In the UK (and I'm not sure if it's just in the UK), an Intensive Care Unit is a part of a hospital where people with very serious medical recovery issues are put. Patients generally receive attention every 5 minutes, as opposed to every 30 minutes in other sections.
ICM as a specialty in the UK
In 1996 the UK Government suggested that critical care medicine should become a medical specialty in its own right: http://www.dh.gov.uk/en/Publicationsandstatistics/Publications/PublicationsPolicyAndGuidance/DH_4006459 (perhaps a suitable source). JFW | T@lk 13:03, 14 September 2012 (UTC)

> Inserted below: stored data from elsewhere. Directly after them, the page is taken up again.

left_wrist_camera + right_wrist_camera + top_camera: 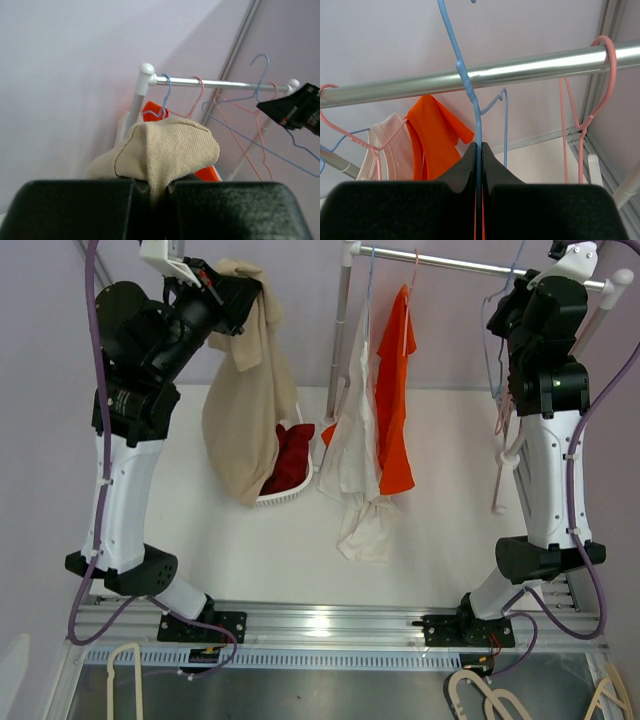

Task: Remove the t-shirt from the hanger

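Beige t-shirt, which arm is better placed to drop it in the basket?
Left. The left end effector is shut on the beige t-shirt, which hangs by the white basket; the right end effector grips a blue hanger at the rail.

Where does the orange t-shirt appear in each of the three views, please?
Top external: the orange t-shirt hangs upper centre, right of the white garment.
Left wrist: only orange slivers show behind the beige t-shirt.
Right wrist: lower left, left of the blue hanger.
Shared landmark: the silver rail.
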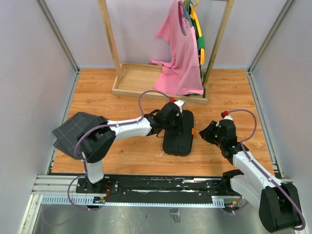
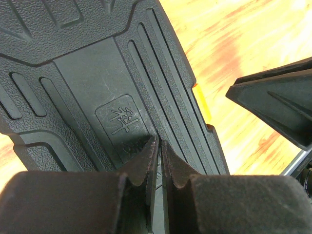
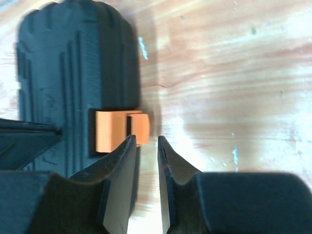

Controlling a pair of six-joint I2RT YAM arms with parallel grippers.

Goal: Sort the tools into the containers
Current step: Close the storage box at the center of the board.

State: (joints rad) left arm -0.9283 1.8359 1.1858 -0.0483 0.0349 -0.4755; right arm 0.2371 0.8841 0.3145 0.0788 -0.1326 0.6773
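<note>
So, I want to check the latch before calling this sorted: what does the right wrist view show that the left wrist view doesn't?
Only the right wrist: the orange latch seen face-on, with the right gripper narrowly parted close by it. Only the left wrist: the embossed mark on the ribbed lid, with the left gripper shut at the lid. Both: the closed black case, its latch at least as a sliver, and the wooden table.
</note>
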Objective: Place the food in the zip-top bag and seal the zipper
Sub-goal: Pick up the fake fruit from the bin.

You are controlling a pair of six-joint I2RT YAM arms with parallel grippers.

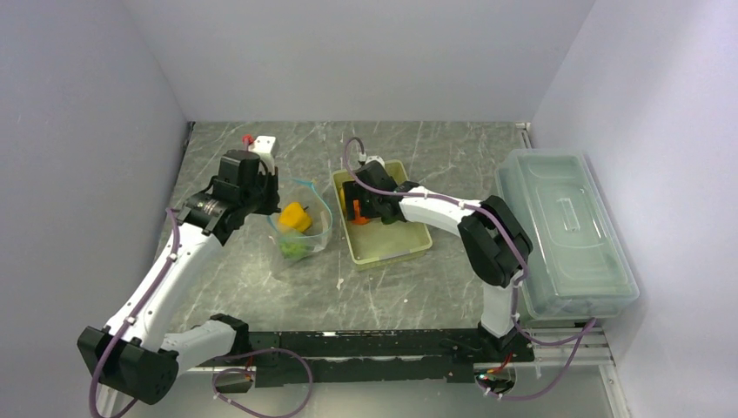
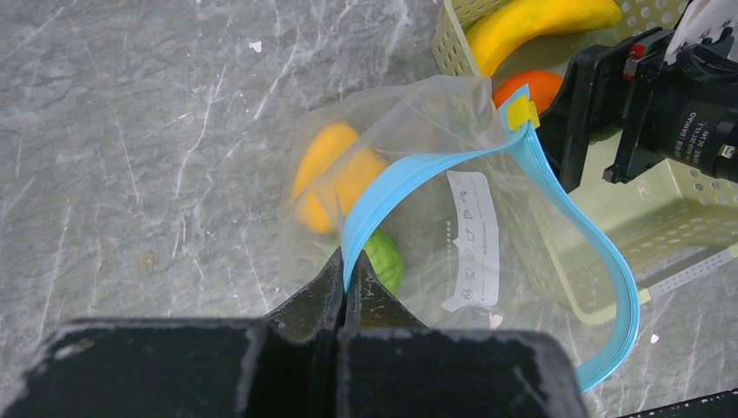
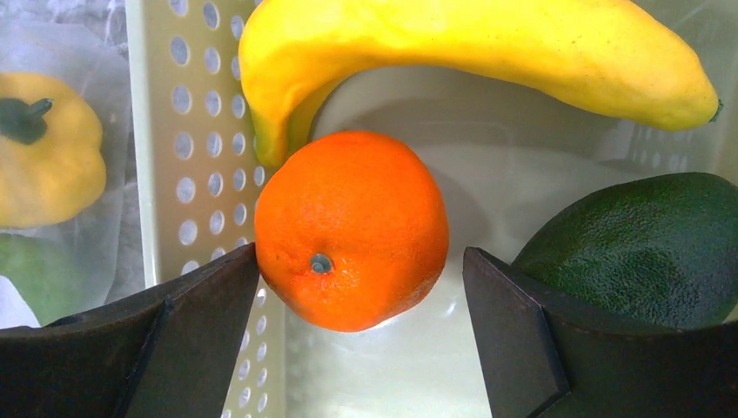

I am putting a set of external links that were removed here. Some may be of value to editors or readers. Opening discussion of possible re inclusion.
- Critical Care Reviews
- International Symposium on Intensive Care and Emergency Medicine
- ICU Management - The Official Management and Practice Journal
- ICUsteps - Intensive care patient support charity
- CCN - A peer-to-peer forum for intensive care clinicians
- Critical Care Mailing List
I personally think the EL section was too long and removing these links was appropriate. I think the article could be improved using information from some of these sites, they would then be listed in references pointing readers to them. - - MrBill3 (talk) 18:55, 27 September 2013 (UTC)
RE: Need Experienced Input
Hi, I'm currently taking an abnormal psychology college course and while I'm not experienced with ICU/CUU, I thought this tidbit of information was pretty relevant:
ICU/CCU psyhcosis is a syndrome common in intensive care and cardiac units where patients who are in unfamiliar, monotonous surroundings develop symptoms of delirium (Maxmen & Ward, 1995). This may include interpreting machine noises as human voices, seeing walls quiver, or hallucinating that someone is tapping them on the shoulder.
- Nolen-Hoeksema, Susan. "Neurodevelopmental and Neurocognitive Disorders." (Ab)normal Psychology. Sixth ed. New York City: McGraw-Hill Education, 2014. 314. Print.